- _TASK ITEM_: Would you quote the material below from its first line through the line containing "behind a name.", exactly and with both ends included?

***

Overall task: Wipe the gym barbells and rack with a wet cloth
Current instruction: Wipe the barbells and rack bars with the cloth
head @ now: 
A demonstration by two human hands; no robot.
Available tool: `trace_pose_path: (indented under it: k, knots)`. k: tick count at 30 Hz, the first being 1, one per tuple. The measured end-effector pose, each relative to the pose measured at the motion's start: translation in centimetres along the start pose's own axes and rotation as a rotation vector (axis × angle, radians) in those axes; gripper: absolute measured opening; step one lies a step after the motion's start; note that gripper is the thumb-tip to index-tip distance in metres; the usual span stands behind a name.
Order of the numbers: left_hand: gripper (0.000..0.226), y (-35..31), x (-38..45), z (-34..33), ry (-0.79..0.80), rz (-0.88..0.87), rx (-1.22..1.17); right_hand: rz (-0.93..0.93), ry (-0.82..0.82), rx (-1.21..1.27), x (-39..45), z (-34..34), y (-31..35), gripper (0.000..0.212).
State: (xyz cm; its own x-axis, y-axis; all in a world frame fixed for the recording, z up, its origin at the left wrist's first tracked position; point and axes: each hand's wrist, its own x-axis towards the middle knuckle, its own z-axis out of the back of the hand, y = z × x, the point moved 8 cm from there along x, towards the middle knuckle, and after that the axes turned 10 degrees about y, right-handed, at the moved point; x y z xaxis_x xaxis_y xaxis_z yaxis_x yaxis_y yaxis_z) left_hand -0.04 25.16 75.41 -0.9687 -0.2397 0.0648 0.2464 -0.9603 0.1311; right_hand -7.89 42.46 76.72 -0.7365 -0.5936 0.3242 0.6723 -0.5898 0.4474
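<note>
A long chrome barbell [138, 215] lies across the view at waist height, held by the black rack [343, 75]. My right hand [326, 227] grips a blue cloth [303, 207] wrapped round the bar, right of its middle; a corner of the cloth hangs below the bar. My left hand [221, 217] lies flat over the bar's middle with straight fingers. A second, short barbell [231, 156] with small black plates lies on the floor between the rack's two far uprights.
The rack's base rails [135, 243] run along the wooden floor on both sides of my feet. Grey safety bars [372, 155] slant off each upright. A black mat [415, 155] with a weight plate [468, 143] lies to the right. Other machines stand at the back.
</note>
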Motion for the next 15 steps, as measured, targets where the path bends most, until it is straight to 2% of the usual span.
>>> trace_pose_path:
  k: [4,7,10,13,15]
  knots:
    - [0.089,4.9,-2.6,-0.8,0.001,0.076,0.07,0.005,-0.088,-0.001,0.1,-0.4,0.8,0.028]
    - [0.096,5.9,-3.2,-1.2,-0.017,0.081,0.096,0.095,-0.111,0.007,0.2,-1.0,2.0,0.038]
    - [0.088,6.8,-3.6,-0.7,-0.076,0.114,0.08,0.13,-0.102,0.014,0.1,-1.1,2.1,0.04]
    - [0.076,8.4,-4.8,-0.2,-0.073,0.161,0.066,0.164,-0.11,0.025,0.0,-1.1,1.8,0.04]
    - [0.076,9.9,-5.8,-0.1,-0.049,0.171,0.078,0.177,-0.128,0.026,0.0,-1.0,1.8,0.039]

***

- _OUTPUT BELOW_:
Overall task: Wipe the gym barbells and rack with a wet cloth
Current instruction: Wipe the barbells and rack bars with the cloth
head @ now: 
A demonstration by two human hands; no robot.
Available tool: `trace_pose_path: (indented under it: k, knots)`. k: tick count at 30 Hz, the first being 1, one per tuple. The measured end-effector pose, each relative to the pose measured at the motion's start: translation in centimetres along the start pose's own axes and rotation as a rotation vector (axis × angle, radians) in those axes; gripper: absolute measured opening; step one lies a step after the motion's start; note that gripper is the thumb-tip to index-tip distance in metres; the usual span stands behind a name.

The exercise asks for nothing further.